* **Instructions for the task**
Repeat the data exactly as it stands.
═════ Dataset excerpt
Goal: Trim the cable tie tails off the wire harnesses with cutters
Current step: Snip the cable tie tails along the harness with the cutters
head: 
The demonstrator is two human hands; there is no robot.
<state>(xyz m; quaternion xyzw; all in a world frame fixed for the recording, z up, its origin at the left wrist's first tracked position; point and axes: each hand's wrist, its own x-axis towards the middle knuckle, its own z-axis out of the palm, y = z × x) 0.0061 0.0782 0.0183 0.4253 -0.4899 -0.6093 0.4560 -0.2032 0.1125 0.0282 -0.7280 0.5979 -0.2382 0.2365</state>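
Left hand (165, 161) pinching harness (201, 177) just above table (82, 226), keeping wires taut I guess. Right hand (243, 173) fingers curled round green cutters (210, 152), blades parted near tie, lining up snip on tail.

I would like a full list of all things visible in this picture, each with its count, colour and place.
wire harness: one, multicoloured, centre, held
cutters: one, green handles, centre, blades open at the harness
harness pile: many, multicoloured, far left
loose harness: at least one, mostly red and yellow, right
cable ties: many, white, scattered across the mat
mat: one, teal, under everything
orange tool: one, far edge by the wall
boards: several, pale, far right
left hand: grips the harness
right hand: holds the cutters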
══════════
* **Task solution**
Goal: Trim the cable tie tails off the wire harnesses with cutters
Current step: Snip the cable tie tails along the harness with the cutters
head: 
The demonstrator is two human hands; there is no robot.
<state>(xyz m; quaternion xyzw; all in a world frame fixed for the recording, z up, its origin at the left wrist's first tracked position; point and axes: each hand's wrist, its own x-axis towards the middle knuckle, its own z-axis out of the palm, y = z × x) 0.0061 0.0782 0.0183 0.4253 -0.4899 -0.6093 0.4560 -0.2032 0.1125 0.0282 -0.7280 0.5979 -0.2382 0.2365</state>
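Left hand (165, 161) pinching harness (201, 177) just above table (82, 226), keeping wires taut I guess. Right hand (243, 173) fingers curled round green cutters (210, 152), blades parted near tie, lining up snip on tail.

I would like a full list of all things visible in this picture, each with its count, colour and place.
wire harness: one, multicoloured, centre, held
cutters: one, green handles, centre, blades open at the harness
harness pile: many, multicoloured, far left
loose harness: at least one, mostly red and yellow, right
cable ties: many, white, scattered across the mat
mat: one, teal, under everything
orange tool: one, far edge by the wall
boards: several, pale, far right
left hand: grips the harness
right hand: holds the cutters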

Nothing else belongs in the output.